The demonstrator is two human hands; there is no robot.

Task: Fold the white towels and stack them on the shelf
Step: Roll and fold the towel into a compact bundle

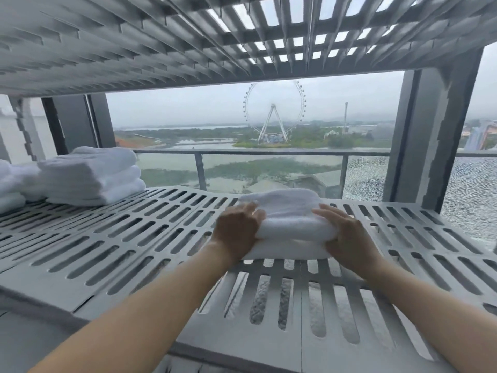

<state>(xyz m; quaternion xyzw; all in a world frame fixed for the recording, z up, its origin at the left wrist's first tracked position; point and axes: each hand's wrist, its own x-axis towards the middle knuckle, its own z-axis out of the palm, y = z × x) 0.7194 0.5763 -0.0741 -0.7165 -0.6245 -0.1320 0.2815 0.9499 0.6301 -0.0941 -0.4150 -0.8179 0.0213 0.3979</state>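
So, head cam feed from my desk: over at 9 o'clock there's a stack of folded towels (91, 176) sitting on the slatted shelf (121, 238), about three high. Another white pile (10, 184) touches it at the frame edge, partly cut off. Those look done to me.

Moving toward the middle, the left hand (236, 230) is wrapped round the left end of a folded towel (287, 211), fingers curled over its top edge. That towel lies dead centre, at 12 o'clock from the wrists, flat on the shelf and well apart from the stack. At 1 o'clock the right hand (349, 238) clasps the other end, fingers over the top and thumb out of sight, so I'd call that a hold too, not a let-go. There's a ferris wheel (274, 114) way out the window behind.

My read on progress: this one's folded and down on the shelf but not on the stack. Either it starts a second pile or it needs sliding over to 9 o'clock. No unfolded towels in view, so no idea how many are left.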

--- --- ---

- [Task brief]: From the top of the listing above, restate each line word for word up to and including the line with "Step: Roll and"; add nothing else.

- [Result of this exercise]:
The demonstrator is two human hands; there is no robot.

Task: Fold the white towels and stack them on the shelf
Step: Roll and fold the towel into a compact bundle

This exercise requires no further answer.